By the time he got to the hotel, Jack was fuming. He knew Kate would return soon and stormed into the shower. He knew Kate would want to talk as soon as she got to the hotel and he wasn't interested. He couldn't even fathom looking at her, seeing that pleasing look in her eyes she always got when she was begging him to forget the past.

Forget the past.

He felt a pang of guilt. He had told her on the island that it was a fresh chance. For them all. She offered to tell him and he had told her he hadn't needed it.

He heard the hotel room door and made a promise to himself that he'd cool down and talk to her. Get an explanation.

He understood and knew about her stepfather. If Jack had known him, he may have easily killed him when he saw those bruises on her flawless skin.

But why didn't they charge Kate in the second murder?

He suddenly remembered the trial. The witnesses discussing the high speed chase. The man killed when the car wrecked. The car Kate was driving.

That was an accident.

Not murder.

Kenneth had twisted the truth to break them up. That was his revenge.

Everything Kenneth said replayed in his mind. She was married.

But he was married. Why had he created a double standard? He knew why. This was a man that Kate had confessed her love to. A man who had watched those green eyes darken with desire. He had probably spent hours finding constellations hidden within her freckles while she slept.

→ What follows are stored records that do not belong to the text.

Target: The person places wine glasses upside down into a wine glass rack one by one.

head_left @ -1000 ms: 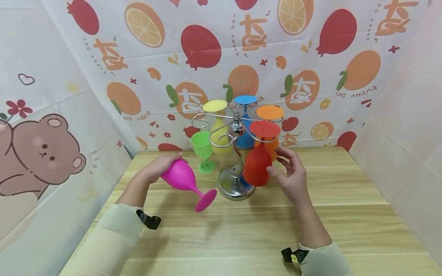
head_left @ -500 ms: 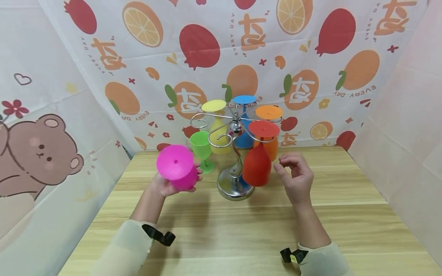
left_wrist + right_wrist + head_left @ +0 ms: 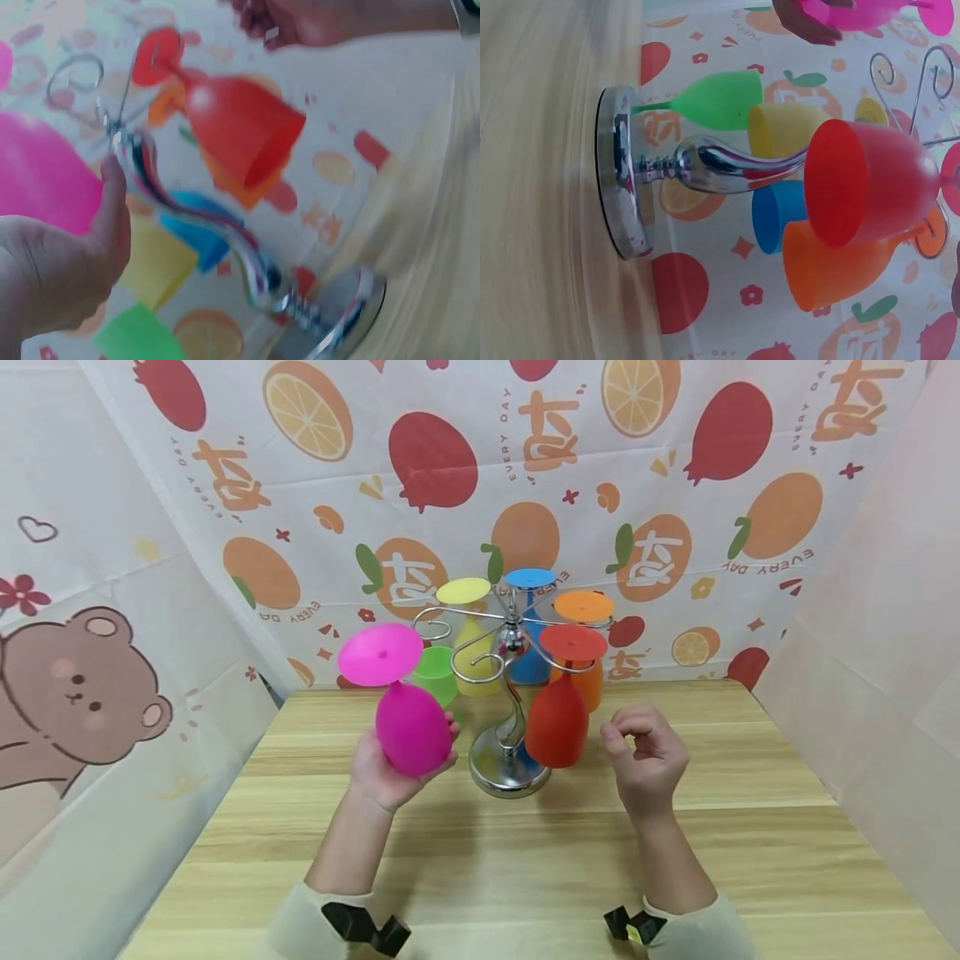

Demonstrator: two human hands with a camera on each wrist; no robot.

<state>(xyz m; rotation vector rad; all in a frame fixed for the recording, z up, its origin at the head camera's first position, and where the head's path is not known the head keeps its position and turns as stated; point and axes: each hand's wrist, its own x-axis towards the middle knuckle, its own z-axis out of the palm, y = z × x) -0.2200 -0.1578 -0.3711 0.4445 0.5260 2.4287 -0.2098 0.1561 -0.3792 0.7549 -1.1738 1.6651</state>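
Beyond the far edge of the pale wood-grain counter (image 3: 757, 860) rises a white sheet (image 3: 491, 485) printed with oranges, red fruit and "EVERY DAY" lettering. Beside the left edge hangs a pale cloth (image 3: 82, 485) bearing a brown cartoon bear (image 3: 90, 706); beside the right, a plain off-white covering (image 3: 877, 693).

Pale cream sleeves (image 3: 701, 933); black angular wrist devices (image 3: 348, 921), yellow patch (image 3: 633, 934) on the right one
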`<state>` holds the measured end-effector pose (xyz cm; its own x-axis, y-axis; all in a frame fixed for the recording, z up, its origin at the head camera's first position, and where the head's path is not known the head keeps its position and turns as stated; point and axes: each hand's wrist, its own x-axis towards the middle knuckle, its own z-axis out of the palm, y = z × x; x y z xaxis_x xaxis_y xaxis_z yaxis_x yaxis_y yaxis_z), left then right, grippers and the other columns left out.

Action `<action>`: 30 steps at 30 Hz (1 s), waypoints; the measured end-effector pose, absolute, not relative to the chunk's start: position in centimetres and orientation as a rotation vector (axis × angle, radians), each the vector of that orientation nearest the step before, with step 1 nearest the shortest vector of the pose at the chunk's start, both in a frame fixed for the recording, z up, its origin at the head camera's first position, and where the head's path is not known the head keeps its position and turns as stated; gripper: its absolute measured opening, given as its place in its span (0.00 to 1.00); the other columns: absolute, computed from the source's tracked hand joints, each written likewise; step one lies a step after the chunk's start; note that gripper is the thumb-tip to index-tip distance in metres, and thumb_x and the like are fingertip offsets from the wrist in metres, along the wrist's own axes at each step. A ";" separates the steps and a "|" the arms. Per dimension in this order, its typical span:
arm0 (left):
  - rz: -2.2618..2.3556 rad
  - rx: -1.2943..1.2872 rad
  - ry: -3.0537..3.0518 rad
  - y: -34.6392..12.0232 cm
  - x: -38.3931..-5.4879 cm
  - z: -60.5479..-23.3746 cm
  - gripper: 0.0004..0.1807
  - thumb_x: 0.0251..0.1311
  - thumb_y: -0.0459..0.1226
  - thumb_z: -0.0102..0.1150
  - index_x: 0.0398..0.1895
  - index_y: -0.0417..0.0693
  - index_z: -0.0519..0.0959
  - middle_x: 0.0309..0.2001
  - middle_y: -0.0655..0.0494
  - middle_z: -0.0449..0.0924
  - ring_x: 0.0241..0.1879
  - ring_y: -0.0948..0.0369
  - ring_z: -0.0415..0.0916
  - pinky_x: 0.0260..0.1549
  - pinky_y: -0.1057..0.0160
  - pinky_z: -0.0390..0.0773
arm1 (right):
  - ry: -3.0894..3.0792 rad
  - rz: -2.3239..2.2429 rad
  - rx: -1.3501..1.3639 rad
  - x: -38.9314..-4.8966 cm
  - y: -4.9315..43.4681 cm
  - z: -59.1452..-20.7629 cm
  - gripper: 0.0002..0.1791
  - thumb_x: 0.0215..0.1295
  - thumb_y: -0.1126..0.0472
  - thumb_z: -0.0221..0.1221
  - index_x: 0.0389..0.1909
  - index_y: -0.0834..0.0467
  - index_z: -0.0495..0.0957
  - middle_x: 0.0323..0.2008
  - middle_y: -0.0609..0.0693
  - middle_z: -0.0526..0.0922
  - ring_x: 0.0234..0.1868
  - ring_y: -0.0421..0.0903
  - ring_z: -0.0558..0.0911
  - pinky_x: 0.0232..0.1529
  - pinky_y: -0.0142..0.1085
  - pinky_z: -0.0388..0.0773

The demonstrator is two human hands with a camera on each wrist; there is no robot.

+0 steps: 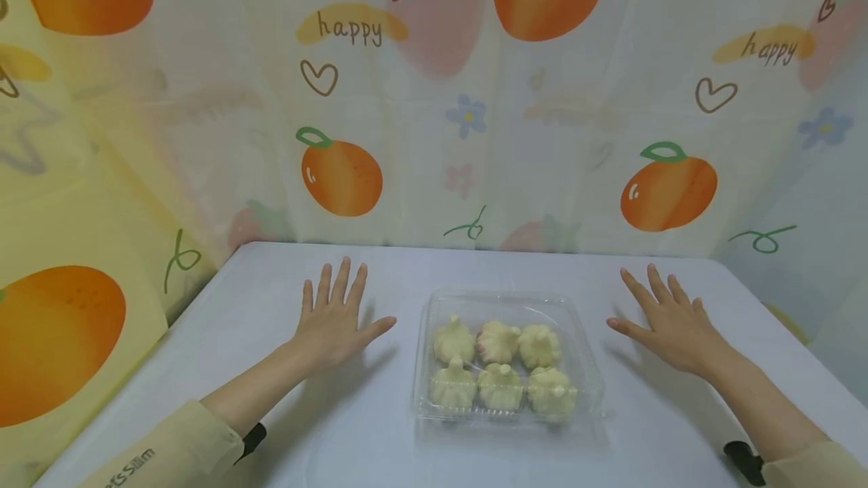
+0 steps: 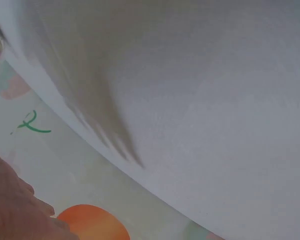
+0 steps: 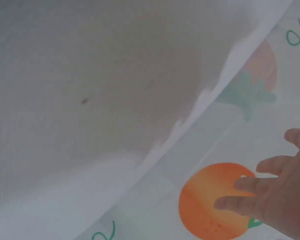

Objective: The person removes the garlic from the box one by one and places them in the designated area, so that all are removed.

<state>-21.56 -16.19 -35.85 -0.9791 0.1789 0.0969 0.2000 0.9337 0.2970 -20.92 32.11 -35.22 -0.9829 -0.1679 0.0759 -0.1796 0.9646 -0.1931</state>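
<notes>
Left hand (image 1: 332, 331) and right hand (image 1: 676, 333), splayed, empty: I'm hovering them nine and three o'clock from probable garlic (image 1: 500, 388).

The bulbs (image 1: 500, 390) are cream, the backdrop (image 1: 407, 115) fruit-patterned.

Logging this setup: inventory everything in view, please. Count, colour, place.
table: 1, white, lower half of head view
plastic box: 1, clear, on the table, centre
garlic bulbs: 6, pale cream, in the box, two rows of three
speck: 1, dark, on the table, right wrist view
backdrop: panel count unclear, pale and yellow, fruit prints, around the table
black objects: 2, black, near the sleeves
sleeves: 2, beige, bottom corners
left hand: 1, bare, left of the box
right hand: 1, bare, right of the box
</notes>
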 end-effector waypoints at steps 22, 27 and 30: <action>-1.574 -0.293 -2.911 -14.2 -21.5 -33.9 0.38 0.72 0.53 0.46 0.78 0.44 0.51 0.73 0.37 0.63 0.69 0.39 0.66 0.69 0.40 0.70 | -2.996 0.860 0.467 -18.4 29.4 -32.8 0.42 0.72 0.42 0.53 0.78 0.57 0.50 0.76 0.66 0.57 0.71 0.73 0.59 0.63 0.74 0.62; -2.077 -0.225 -2.751 -13.5 -21.7 -33.7 0.34 0.73 0.47 0.46 0.75 0.41 0.55 0.69 0.34 0.65 0.60 0.44 0.75 0.61 0.54 0.82 | -3.003 0.880 0.521 -17.9 29.1 -32.5 0.39 0.73 0.45 0.52 0.76 0.60 0.54 0.74 0.66 0.60 0.67 0.77 0.65 0.60 0.72 0.70; -2.243 -0.222 -2.696 -13.2 -21.8 -33.9 0.32 0.73 0.44 0.45 0.75 0.38 0.55 0.67 0.33 0.66 0.55 0.49 0.79 0.58 0.58 0.84 | -3.010 0.931 0.568 -17.7 29.1 -32.5 0.38 0.73 0.47 0.52 0.76 0.62 0.54 0.74 0.66 0.60 0.68 0.77 0.65 0.60 0.71 0.71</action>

He hadn't punishing Kate because she of what Kenneth said; he had punished her because she had loved someone besides him.

He wasn't mad at all. About any of it.

He was jealous and had punished Kate unfairly. He had made her feel guilty for loving someone else instead of being grateful there were people like Tom who were a welcome distraction from her home life.

"Kate!" He called, turning off the shower and wrapping a towel around his hips, drops of water beading down his chest.

"Kate!" He opened the bathroom door to find only emptiness. There was no trace of Kate. Not only her presence, but anything. Her clothes were all taken out of the closet. Her shoes — way more than she needed — were gone. Her luggage was gone.

She was gone.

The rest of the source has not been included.